**Exercise prompt**
Restate the full listing word for word and leave the pictures out.

* * * * * * *

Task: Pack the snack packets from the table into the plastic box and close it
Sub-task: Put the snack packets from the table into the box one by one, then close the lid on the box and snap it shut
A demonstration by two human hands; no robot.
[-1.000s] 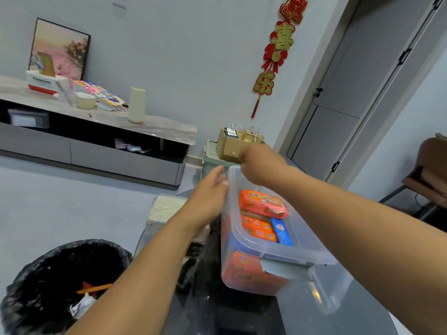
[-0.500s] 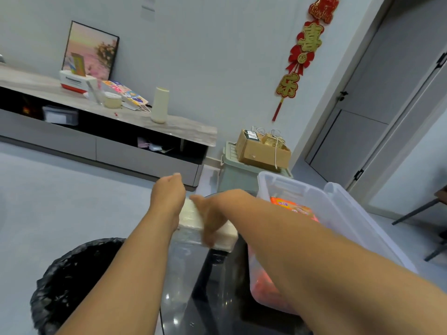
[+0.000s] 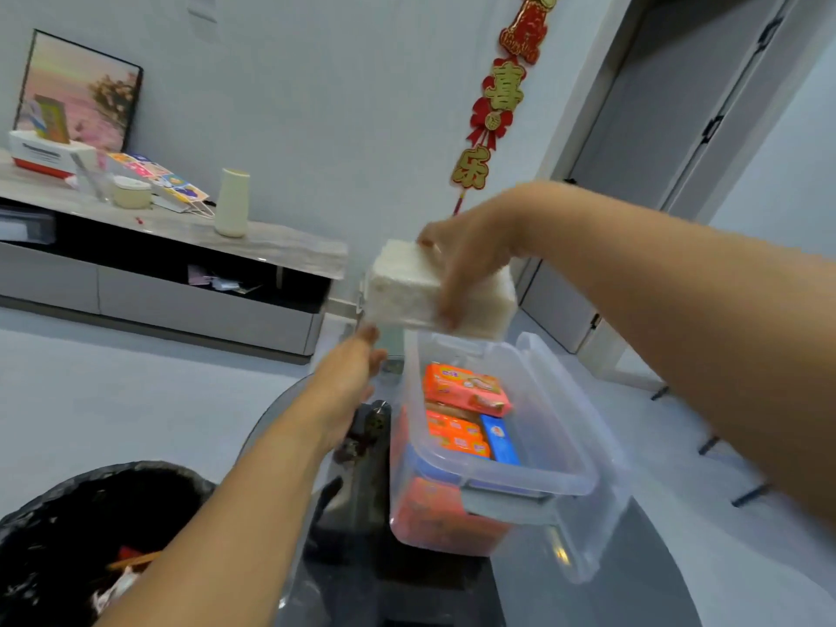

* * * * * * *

**Exercise output**
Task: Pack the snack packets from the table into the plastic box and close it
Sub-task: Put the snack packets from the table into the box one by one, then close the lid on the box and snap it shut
A demonstration by two human hands; no robot.
[-1.000s] 
[-0.500s] 
[+0.000s] 

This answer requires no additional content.